[Data extracted from a collection]
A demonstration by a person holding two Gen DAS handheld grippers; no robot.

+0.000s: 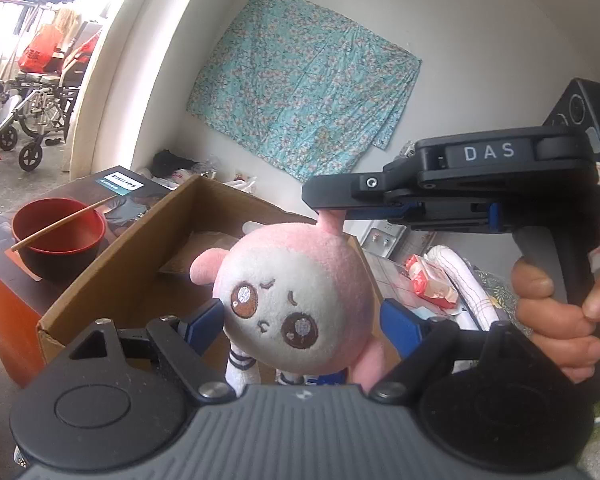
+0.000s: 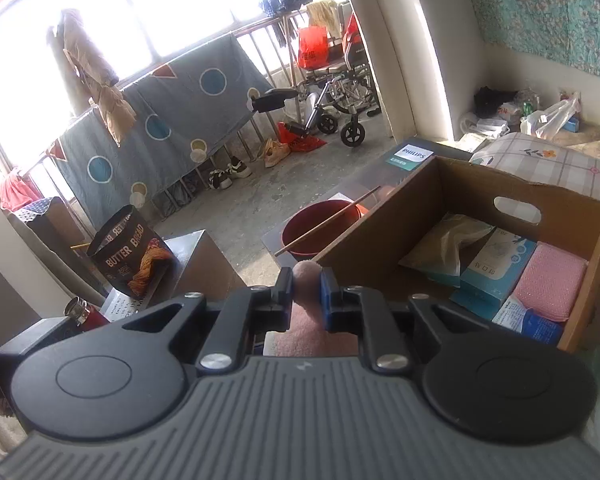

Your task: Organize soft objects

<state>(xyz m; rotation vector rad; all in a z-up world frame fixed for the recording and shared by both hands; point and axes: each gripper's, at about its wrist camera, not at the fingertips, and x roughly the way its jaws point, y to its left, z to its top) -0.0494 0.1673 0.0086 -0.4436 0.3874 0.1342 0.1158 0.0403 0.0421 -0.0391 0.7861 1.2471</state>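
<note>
Left wrist view: 2 grippers grip 1 plush doll, left gripper around its head, right gripper pinching 1 ear.

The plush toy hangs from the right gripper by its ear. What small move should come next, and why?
Probably carry the plush toy forward over the open cardboard box before letting go. The right gripper pinches only its pink ear, and the toy hangs in front of the box's near wall, not yet above the inside. The left gripper flanks the head; whether its pads touch is unclear.

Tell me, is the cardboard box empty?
No. The cardboard box holds a tissue pack, a blue mask box and a pink sponge.
</note>
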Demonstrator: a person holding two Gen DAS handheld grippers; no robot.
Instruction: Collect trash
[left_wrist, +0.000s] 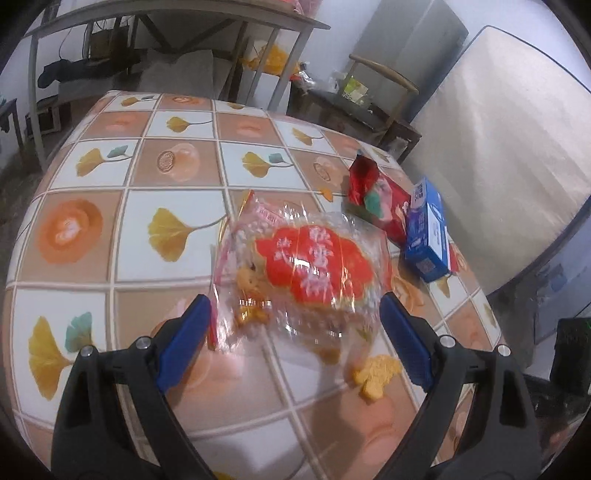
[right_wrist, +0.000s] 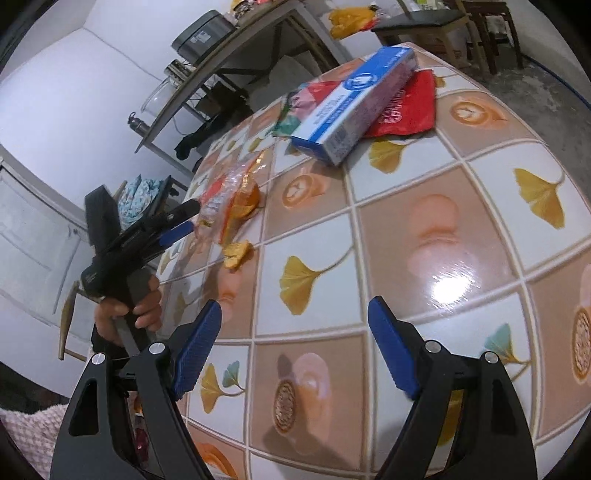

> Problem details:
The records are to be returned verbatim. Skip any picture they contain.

> Solution for this problem:
A demonstration by a person holding two Gen DAS handheld grippers; no robot.

+0.000s: 
+0.000s: 

Your task: Organize soft objects

<state>(xyz m; rotation vector rad; all in a z-up world frame fixed for the recording and shared by both hands; point and axes: each gripper's, at about its wrist camera, not at the fingertips, and x roughly the way its jaws point, y to its left, z to its top) -0.0494 0.1673 0.0086 -0.4436 0.3874 0.1342 0.1158 0.0403 0.0421 -0.0391 0.7861 1.2471</state>
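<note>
Left wrist view: 2 grippers grip 1 plush doll, left gripper around its head, right gripper pinching 1 ear.

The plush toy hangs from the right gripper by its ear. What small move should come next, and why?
Probably carry the plush toy forward over the open cardboard box before letting go. The right gripper pinches only its pink ear, and the toy hangs in front of the box's near wall, not yet above the inside. The left gripper flanks the head; whether its pads touch is unclear.

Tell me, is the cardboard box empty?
No. The cardboard box holds a tissue pack, a blue mask box and a pink sponge.
</note>
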Demonstrator: a person holding two Gen DAS handheld grippers; no robot.
Instruction: Collect trash
[left_wrist, +0.000s] 
[right_wrist, +0.000s] 

No more output is expected for this exercise.